Pemerintah menyiapkan langkah-langkah strategis guna menekan potensi lonjakan kasus diakibatkan meningkatnya mobilitas masyarakat pada periode libur Natal dan Tahun Baru (Nataru). Di antaranya, penerapan PPKM Level 3 di seluruh Indonesia pada 24 Desember 2021 – 2 Januari 2022. Pemerintah menekankan, masyarakat tetap dapat merayakan Nataru namun dengan menaati aturan-aturan yang berlaku. Terkait penerapan PPKM Level 3 tersebut, Menteri Koordinator Pembangunan Manusia dan Kebudayaan (Menko PMK) Muhadjir Effendy menegaskan, bahwa aturan tersebut diberlakukan bukan karena situasi COVID-19 di Indonesia yang mewajibkannya. Kebijakan tersebut ditetapkan dengan tujuan mengatur mobilitas masyarakat pada Nataru agar gelombang ketiga tidak terjadi. “Secara umum, kondisi penanganan COVID-19 kita sangat baik, bahkan apresiasi luar negeri sangat bagus terhadap Indonesia, dan kondisi ini harus kita pertahankan,” ujar Muhadjir.
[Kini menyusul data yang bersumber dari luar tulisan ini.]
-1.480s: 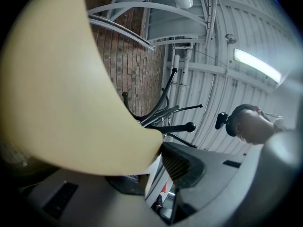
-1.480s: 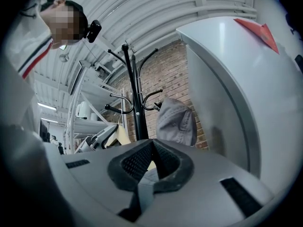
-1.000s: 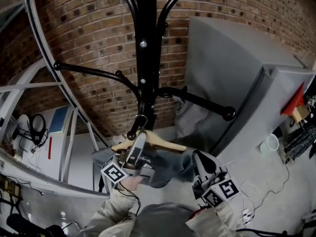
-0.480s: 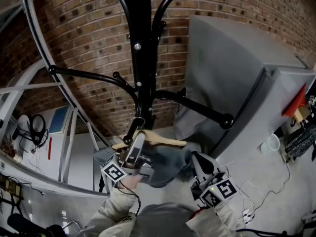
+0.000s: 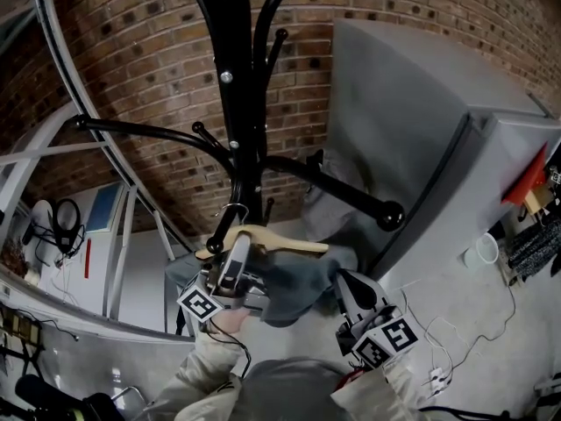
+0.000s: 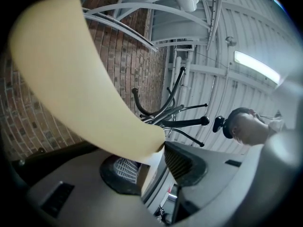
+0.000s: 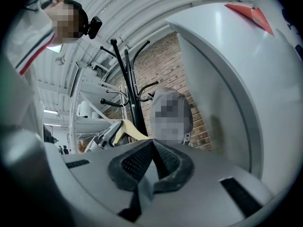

Apa yang disampaikan Muhadjir ada benarnya. Pemerintah tidak mungkin menyusahkan warganya. Kebijakan PPKM Level 3 melulu untuk mengatur mobilitas saat Nataru dan menjamin keselamatan semua pihak. Kebijakan pemerintah ini jelas harus dijaga dan yang menjaga dan mengamankannya tentu ada di tangan Kepolisian Republik Indonesia. Untuk itu mari saling jaga dan menghargai upaya semua pihak agar Indonesia segera terbebas dari pandemi. (SAF).